This morning I woke up early to go for a walk and then rewarded myself with some Serkin Pastizzi. While waiting, I had a quick read at the back page of The Times and I was amused by the derivative article written by Louis Cilia titled “Let’s have a civilised debate, please.”
The article started out with the usual overview of campaigns past and then quickly shifted to campaigns present. In the middle of that it turned into a complete rant against bloggers. Yes BLOGGERS!
“Many bloggers enter into the personal lives of ordinary people as well as prominent, and not so prominent, personalities, often with the direct intention of destroying their credibility (and in consequence even of those associated with them, particularly their families). Some bloggers even degenerate into hate blogs.
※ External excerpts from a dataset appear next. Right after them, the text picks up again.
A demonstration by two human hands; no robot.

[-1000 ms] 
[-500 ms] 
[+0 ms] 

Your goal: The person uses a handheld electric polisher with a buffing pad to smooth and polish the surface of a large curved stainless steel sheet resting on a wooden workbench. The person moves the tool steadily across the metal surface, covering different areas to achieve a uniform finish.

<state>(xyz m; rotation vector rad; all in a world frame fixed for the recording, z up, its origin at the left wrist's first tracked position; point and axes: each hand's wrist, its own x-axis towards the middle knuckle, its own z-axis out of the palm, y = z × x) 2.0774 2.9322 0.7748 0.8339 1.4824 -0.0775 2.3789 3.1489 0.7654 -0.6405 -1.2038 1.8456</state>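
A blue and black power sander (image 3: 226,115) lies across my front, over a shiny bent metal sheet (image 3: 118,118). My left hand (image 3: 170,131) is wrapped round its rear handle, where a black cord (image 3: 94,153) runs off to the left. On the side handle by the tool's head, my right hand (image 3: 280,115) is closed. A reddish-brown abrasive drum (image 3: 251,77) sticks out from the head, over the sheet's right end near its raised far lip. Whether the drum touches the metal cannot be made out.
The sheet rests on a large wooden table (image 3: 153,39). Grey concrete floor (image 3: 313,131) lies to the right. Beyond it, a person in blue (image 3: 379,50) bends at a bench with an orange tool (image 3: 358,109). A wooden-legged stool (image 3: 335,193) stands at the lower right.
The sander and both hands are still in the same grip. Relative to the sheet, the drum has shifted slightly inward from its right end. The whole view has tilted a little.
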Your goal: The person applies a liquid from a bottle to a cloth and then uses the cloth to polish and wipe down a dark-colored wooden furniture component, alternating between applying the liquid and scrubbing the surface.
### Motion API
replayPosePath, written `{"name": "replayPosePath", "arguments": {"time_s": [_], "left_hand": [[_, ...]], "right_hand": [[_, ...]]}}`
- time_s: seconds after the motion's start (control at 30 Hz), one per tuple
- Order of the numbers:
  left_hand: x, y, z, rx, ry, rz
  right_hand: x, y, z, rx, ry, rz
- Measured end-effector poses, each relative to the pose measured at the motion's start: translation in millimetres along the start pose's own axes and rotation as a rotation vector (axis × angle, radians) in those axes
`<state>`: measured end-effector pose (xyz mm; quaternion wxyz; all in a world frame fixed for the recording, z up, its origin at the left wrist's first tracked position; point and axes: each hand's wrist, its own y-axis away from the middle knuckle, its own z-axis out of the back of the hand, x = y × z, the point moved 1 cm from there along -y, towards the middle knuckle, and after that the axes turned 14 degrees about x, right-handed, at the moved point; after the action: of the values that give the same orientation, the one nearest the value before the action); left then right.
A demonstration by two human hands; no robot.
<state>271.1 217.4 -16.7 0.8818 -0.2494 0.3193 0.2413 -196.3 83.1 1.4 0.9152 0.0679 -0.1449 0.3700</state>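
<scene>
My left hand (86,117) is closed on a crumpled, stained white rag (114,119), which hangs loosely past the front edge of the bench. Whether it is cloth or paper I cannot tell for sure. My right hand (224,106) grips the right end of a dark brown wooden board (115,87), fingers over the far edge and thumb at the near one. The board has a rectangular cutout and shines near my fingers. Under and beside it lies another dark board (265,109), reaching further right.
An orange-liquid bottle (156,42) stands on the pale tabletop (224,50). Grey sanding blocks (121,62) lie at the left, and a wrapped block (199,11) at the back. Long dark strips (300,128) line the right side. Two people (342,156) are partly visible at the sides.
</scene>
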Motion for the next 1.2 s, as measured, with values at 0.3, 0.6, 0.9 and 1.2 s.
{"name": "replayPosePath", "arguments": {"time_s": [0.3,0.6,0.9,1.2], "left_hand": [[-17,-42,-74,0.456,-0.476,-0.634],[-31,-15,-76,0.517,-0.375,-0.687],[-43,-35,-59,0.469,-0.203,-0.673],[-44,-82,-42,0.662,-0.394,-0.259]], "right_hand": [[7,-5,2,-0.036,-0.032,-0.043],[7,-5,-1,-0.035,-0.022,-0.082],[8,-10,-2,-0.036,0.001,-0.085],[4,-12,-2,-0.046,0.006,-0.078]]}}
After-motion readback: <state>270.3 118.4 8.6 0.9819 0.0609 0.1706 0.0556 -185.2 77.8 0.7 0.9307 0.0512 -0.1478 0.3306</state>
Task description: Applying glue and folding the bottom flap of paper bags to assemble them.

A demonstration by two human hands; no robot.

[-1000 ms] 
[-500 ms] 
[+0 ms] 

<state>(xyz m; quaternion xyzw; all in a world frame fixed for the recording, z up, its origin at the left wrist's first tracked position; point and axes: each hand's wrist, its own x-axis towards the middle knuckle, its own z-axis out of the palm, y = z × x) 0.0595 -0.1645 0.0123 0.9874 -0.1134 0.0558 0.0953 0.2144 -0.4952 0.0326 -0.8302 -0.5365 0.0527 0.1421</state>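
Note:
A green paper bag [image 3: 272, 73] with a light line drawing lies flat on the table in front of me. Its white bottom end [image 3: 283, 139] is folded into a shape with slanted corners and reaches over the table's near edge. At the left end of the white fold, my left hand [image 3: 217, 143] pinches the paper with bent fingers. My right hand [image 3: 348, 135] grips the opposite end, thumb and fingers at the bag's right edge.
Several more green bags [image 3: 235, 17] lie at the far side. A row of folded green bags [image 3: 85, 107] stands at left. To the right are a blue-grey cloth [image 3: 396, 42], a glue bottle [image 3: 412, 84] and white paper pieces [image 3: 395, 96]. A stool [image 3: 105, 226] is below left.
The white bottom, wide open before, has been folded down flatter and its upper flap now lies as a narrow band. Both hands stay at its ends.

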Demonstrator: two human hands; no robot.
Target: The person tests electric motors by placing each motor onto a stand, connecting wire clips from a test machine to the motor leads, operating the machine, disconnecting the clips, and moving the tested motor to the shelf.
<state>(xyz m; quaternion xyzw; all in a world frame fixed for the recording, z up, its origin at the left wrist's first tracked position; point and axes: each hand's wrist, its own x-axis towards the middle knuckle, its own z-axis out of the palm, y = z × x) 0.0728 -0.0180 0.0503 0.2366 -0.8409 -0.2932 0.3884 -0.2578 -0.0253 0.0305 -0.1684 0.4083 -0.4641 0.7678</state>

Political parties, more often than not, have turned a blind eye on these bloggers with the excuse that they have no control or jurisdiction over them.”
As a blogger I find this incredibly offensive. Sweeping statements like the above hurt those of us who want to share their opinion about the happenings of the political scene. Familiar with that thing called freedom of expression?
It is obvious Mr Cilia is referring to Daphne Caruana Galizia – there I said it (what a shocker). Why did DCG suddenly turn into a ‘she who will not be named’ character.
Mr Cilia mentions blogs like they are some kind of 21st century plague. Some of them might well be but don’t put all blogs under the ‘rotten’ category.
This generalised understanding of anything and everything is what’s really hurting us as a nation. Instead of having the balls to stand up and name and shame someone, we postulate so we don’t step on any toes. Instead of addressing a problem from its roots we just skim the surface and continue theorising. Instead of debating we just resort to sweeping assumptions. These are the things that groom this fear for debate, this apprehension towards asking questions.
It’s not the blogs Mr Cilia, it’s people like you, who are happy to vaguely point fingers but then fall short of making any form of worthwhile statement, that hurt the debate.